L’Amérique a façonné le système monétaire international au lendemain de la Seconde Guerre mondiale : le dollar en constituait la monnaie pivot avec une parité fixe vis-à-vis de l’or. Mais, l’Amérique s’est refusée d’en assumer les conséquences : régler à chaque pays son excédent en devises ou en or, ce qui l’aurait obligée à maitriser ses déficits. Moyennant la combinaison du hard et du soft power, le dollar s’impose comme monnaie de compte mais aussi de paiement sans limite.
Les échanges de biens de l’Amérique avec le reste du monde sont déficitaires depuis le début des années 70, et les déficits suivent une courbe quasi exponentielle. La balance des IDE étant quasi équilibrée, c’est par l’endettement, essentiellement public, que le pays mobilise l’épargne du reste du monde.

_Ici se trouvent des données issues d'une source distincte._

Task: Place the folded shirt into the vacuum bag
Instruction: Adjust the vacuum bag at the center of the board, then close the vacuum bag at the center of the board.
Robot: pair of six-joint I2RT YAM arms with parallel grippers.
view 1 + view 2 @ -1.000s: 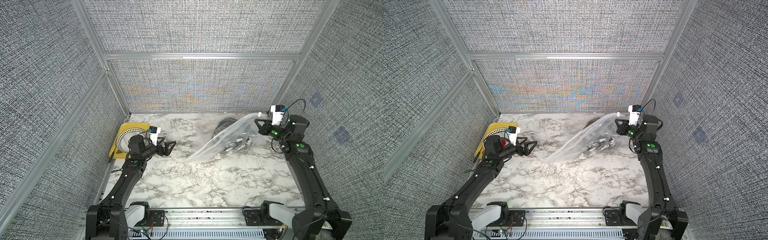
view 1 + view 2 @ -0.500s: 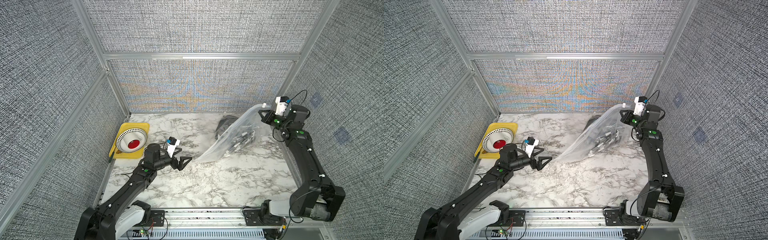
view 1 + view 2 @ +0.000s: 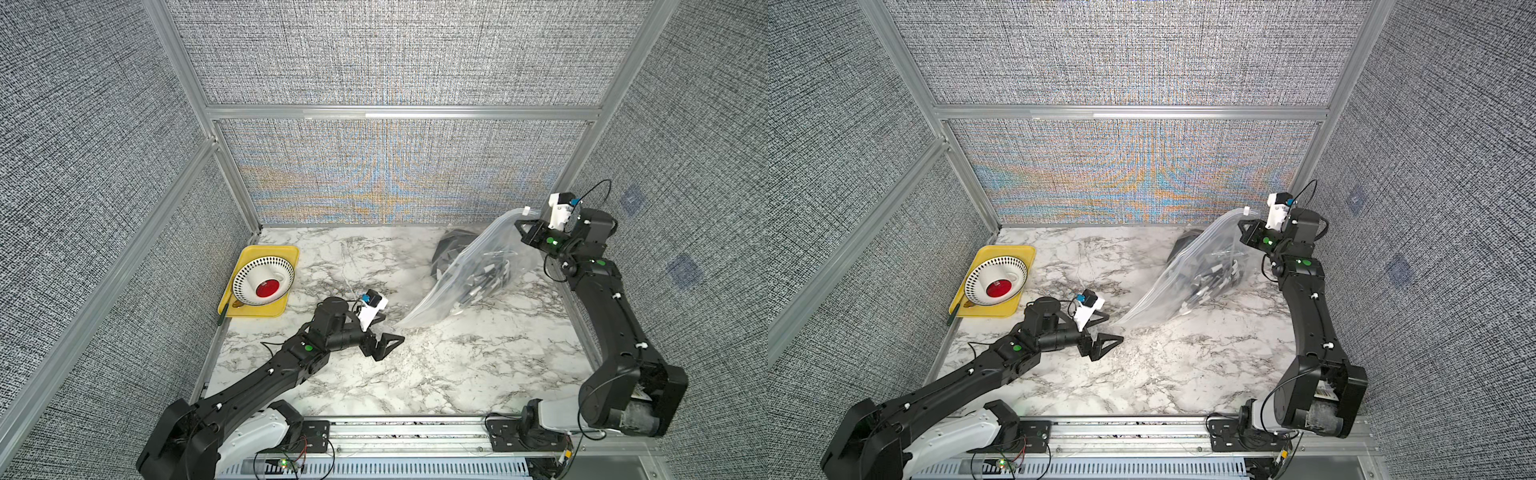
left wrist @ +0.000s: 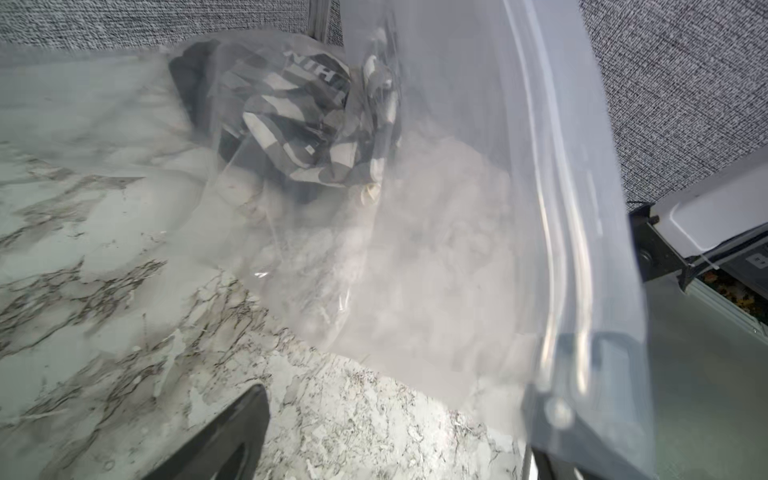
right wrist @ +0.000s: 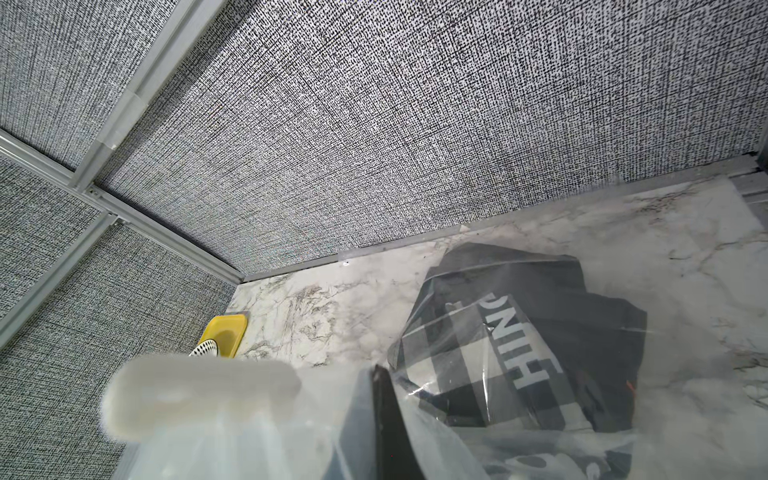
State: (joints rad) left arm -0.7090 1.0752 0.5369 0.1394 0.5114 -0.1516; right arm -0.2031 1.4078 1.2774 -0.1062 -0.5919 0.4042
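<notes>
Plastic vacuum bag point(image 3: 469, 282) is hanging slantwise. Your right gripper point(image 3: 519, 227) is clamping its top edge beside the white clip point(image 3: 526, 212). The long axis is running down to the desk point(image 3: 457, 374), low corner ending just beside your left gripper point(image 3: 384, 332). That one is standing spread wide, holding nothing, the zip edge point(image 4: 557, 249) hanging just ahead, so it is likely sitting nearer the mouth. Bunched, the shirt point(image 5: 519, 274) is lying below the right gripper, ahead of the left. Inside the bag or behind it, you are not seeing.

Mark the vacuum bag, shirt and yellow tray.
vacuum bag point(image 3: 490, 249), in a top view, clear wall above the shirt.
shirt point(image 5: 453, 365), right wrist view, plaid panel seen through the bag.
yellow tray point(image 3: 289, 253), in a top view, bare far corner.
</notes>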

Nous avons expliqué dans notre précédent article que la crise a aussi des causes économiques lointaines et que le déclin industriel américain irrépressible devant l’agressivité de la Chine est aussi difficilement réversible. Les emplois perdus sont difficiles à recouvrer dans la logique du système. Mais alors, la Fed qui a reconnu au début de l’été son impuissance face au chômage, peut-elle réussir maintenant ?
MISSION IMPOSSIBLE
Les investisseurs ne semblent pas le croire s’il faut en juger par les premières réactions :
- Le cours du dollar est parti à la baisse face à l’euro et autres devises internationales.
- Le rendement des bons du trésor US de 30 ans s’est tendu de 49 points de base, cad (0,49%) par rapport au 3 août dernier et de plus de 0,8% dans la journée du 14-09-12.

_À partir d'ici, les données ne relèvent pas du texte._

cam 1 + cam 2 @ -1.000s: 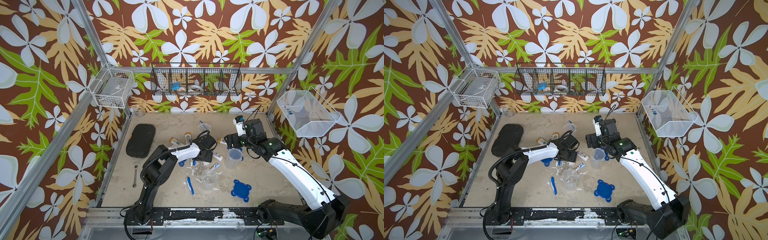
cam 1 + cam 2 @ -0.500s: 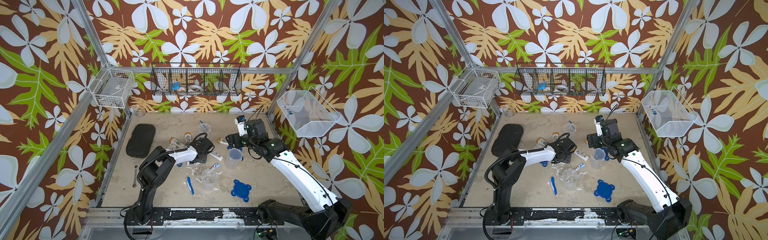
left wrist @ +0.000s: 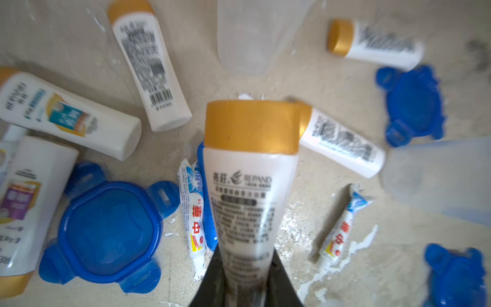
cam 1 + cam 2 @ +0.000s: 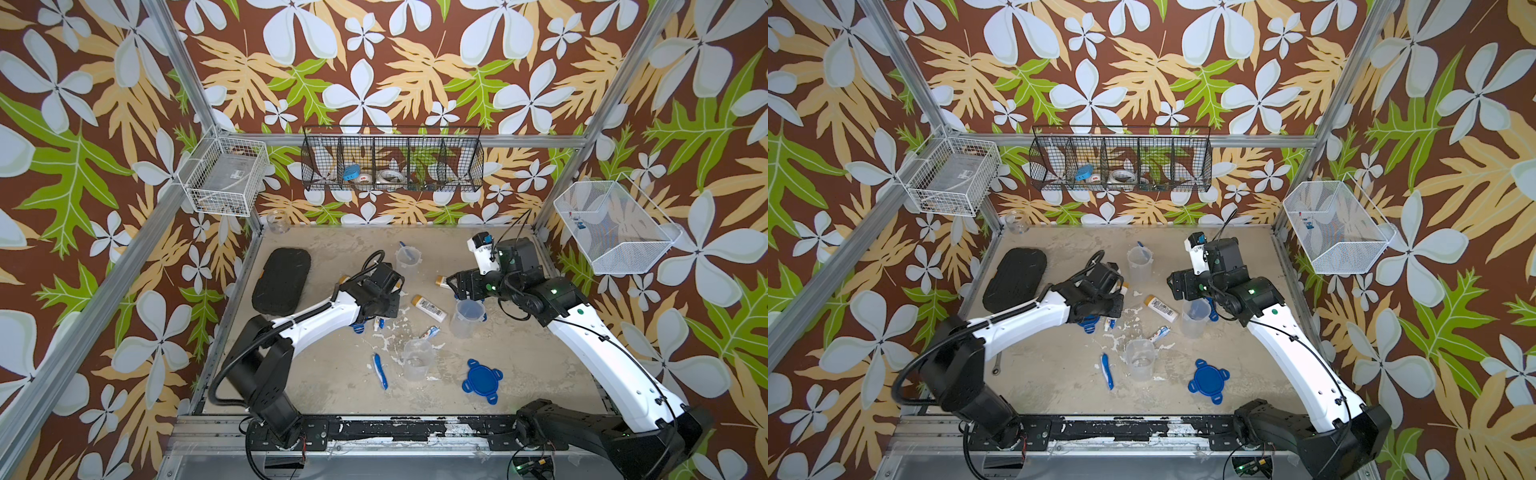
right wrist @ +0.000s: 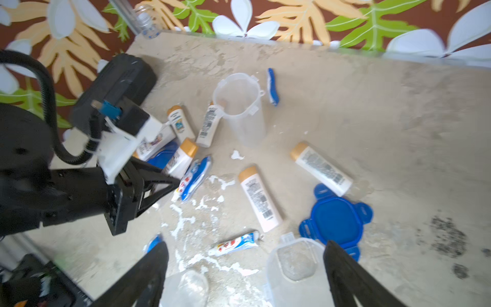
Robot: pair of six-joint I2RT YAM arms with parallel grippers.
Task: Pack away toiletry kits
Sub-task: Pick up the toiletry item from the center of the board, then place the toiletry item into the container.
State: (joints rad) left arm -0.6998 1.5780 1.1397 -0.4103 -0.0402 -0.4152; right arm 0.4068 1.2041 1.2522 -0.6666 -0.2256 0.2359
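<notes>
The left tool (image 3: 244, 271) is clamping a gold-capped bottle (image 3: 249, 164) over the table (image 4: 519, 353); the right tool (image 5: 245, 245) is gaping wide near a cup (image 5: 295, 259). We are counting six bottles, three cups, three blue lids (image 3: 106, 231).

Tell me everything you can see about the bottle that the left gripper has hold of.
The bottle is small, white plastic by its look, with a flat gold cap and black print reading REPAND. The left gripper pinches its bottom end between black fingers; the cap points away from the wrist. A toothpaste tube lies beside it.
</notes>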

- Même les indices boursiers ne saluent pas les mesures : les hausses sont marginales et insignifiantes au regard de celles des principaux indices européens.
Les marchés financiers ne s’y trompent pas ; non seulement les mesures ne peuvent stimuler l’emploi, mais elles risquent d’être contreproductives :
- Les titres hypothécaires sont détenus par des agences gouvernementales qui n’ont pas seulement un problème de liquidité mais un problème de solvabilité : les débiteurs finaux ne peuvent pas et ne pourront pas payer en contexte de chômage élevé.
- Le reprofilage de la dette publique selon l’opération dite « Twist » ne prend lui aussi en charge que l’aspect liquidité ; il peut signifier que le pays craint que les détenteurs de titres courts risquent de s’en détourner, ce qui en ferait exploser les rendements.
- Les ressources additionnelles que la Fed apportera seront détournées vers des besoins de spéculation financière. Cela entretiendra l’illusion de la croissance par les plus-values sur les marchés financiers mais ne pourra, en aucune manière, relancer les industries manufacturières seules capables de dynamiser les activités et l’emploi.
L’Amérique a fermé sur elle-même le piège du sous emploi endémique, de la pauvreté et de la désillusion. Le déclin industriel, auquel ont activement participé des acteurs économiques de premier plan sous le regard des autorités concernées, laisse des traces indélébiles sur le pays.